By Tione Andsen
Chairperson for Legal Affairs Committee of Parliament, Peter Dimba has said freedom of expression and access to information has limitations as provided in the country’s constitution should be guarded against being abused.
He made the remarks Thursday during the launch of the study report on Access to Information and Freedom of Expression at Bingu International Convention Centre (BICC) in Lilongwe.
Dimba pointed out that there was need to litigate the constitutionality of some of the laws that have been found to hinder the actualization of freedom of expression and access to information.
The Chairperson said a review on some of the legal frameworks which provides right to freedom of expression and access to information would be fundamental for the country.
Dimba added that some of the laws that are limiting free of expression need to be removed so that people should be able to express their feelings without fear.
“It is very interesting to see that politicians have been very hard on defamation issues of late. Basically, politicians know that once I join politics, I will be subjected to all sorts of ridicule. We need to grow thick skin in order to overcome the issues,” he said.

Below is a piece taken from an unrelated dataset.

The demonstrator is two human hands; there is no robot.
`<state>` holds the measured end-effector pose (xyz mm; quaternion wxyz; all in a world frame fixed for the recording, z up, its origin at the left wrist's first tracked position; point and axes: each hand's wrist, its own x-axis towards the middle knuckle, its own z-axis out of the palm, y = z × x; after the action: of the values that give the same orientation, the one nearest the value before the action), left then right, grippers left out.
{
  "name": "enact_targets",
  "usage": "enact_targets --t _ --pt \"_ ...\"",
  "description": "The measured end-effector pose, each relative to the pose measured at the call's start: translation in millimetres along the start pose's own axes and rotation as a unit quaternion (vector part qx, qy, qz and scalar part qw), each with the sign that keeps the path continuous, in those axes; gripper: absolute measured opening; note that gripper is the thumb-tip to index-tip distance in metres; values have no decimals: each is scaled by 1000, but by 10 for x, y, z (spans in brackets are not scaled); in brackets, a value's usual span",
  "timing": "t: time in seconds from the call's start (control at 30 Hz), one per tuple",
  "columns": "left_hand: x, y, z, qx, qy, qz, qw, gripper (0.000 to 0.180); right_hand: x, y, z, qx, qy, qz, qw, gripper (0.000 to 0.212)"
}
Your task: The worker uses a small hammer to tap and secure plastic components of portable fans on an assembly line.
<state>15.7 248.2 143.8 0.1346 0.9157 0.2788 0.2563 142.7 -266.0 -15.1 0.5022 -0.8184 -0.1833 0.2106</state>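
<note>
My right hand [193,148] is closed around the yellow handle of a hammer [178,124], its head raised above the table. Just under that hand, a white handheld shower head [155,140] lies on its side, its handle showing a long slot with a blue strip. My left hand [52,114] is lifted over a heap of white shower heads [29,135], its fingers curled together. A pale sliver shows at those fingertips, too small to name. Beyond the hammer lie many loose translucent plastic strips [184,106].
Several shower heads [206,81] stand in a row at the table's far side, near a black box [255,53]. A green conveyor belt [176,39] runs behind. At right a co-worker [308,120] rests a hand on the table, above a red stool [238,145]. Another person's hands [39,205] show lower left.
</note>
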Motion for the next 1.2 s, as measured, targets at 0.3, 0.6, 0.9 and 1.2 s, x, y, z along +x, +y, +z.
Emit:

The Chairperson commended the consortium of Development Communication Trust (DCT), Youth and Society (YAS) and Oxfam with funding from European Union (EU) for producing a report which has highlighted some of the challenges and shortfall in our laws to promote d freedom of expression and access to information
Dimba noted that the study has found that apart from statutory provisions, there are judicial pronouncements and approaches that are inconsistent with international human rights standards on freedom of express and access to information.
Programme and Policy Manager for Oxfam Malawi, Mathias Kafunda noted that after 30 years, the country was still having laws that are hindering freedom of expression and access to information.
He said the country still have regulations and legal frameworks that should be accepted in this democratic era.
Executive Director for YAS, Charles Kajoloweka has asked the government to consider dropping all defamation cases before the courts.
He said the continuation of the cases would dent the country’s imagine of providing freedom of expression to its citizenry.